Increase in ROS generation by NADPH oxidase (NOX2) and mitochondrial ROS results in enhanced oxidation of CaMKII in the HF PLA. Ox-CaMKII hyperphosphorylates downstream target molecules, including RyR2 and Na_v1.5. At the cellular level, CaMKII-dependent phosphorylation of RyR2 leads to emergence of triggered Ca²⁺ waves, which predispose to afterdepolarizations (triggered activity). At the tissue level, CaMKII-dependent phosphorylation of Na_v1.5 results in selective trafficking of the channel protein to the ID, with little or no trafficking to the lateral membrane (LM). An increase in the level of CaMKII-p-Na_v1.5 (S571) would therefore be expected to decrease peak I_Na and lead to conduction slowing. Furthermore, a decrease in AnkG levels in HF leads to defective forward trafficking of CaMKII-p-Na_v1.5 (S571) to the ID; this results in a patchy dropout of CaMKII-p-Na_v1.5 (S571) and, therefore, in increased heterogeneity of expression of CaMKII-p-Na_v1.5 (S571). The increased heterogeneity of expression of CaMKII-p-Na_v1.5 (S571) promotes inhomogeneous conduction in the HF PLA. The conduction slowing and increased inhomogeneity of conduction caused by altered expression patterns of CaMKII-p-Na_v1.5 (S571) leads to substrate for reentry. HF, heart failure; PLA, posterior left atrium; ID, intercalated disc.

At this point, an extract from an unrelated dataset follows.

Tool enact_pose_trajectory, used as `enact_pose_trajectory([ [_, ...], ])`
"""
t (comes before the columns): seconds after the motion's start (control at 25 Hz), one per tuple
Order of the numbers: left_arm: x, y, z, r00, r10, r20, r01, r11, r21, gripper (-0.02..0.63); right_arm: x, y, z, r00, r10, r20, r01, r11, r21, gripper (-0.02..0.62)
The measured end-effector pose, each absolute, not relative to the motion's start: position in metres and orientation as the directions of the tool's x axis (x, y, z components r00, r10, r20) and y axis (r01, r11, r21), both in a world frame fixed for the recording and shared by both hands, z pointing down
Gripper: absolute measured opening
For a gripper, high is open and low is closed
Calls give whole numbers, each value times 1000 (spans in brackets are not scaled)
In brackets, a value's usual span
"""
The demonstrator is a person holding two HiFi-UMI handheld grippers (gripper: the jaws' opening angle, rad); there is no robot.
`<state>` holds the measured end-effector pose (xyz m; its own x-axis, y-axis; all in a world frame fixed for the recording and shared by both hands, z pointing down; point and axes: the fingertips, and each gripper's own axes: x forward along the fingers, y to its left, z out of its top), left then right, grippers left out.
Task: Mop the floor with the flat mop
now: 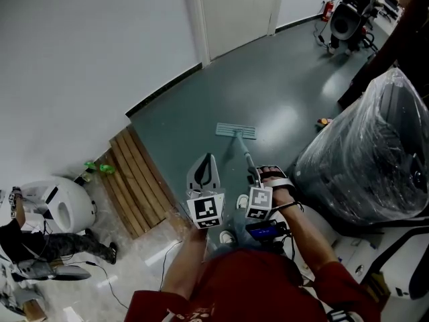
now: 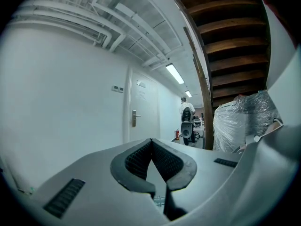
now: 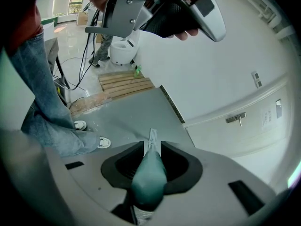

(A) Representative immunoblot and densitometric measurements of CaMKII-p-RyR2 (S2814) (normalized to native RyR2) from control and HF in PLA (left) and LAA (right). (B) HF atrial myocytes showed higher incidence of triggered Ca²⁺ waves, compared with control. (C) Higher incidence of triggered Ca²⁺ waves in HF PLA myocytes, compared with HF LAA myocytes at 300 ms BCL. (D) Ca²⁺ imaging showed attenuation of incidence of triggered Ca²⁺ waves at 500 ms and 300 ms BCL in the presence of mito-TEMPO and apocynin in HF PLA myocytes, but not in HF LAA myocytes. Time bar: 1 second. The myocytes for these experiments were obtained from 4 HF dogs, and the number of myocytes for each experimental condition is given in each figure panel. Data are represented as mean ± SEM. *P < 0.05, ***P < 0.001. (A and B) Independent t test. (C) Paired t test. (D) Main effect of ANOVA (P = 0.017 at 300 ms, 0.053 at 500ms), post hoc t tests with each cycle with Bonferroni correction. HF, heart failure; PLA, posterior left atrium; LAA, left atrial appendage. See complete unedited blots in the supplemental material.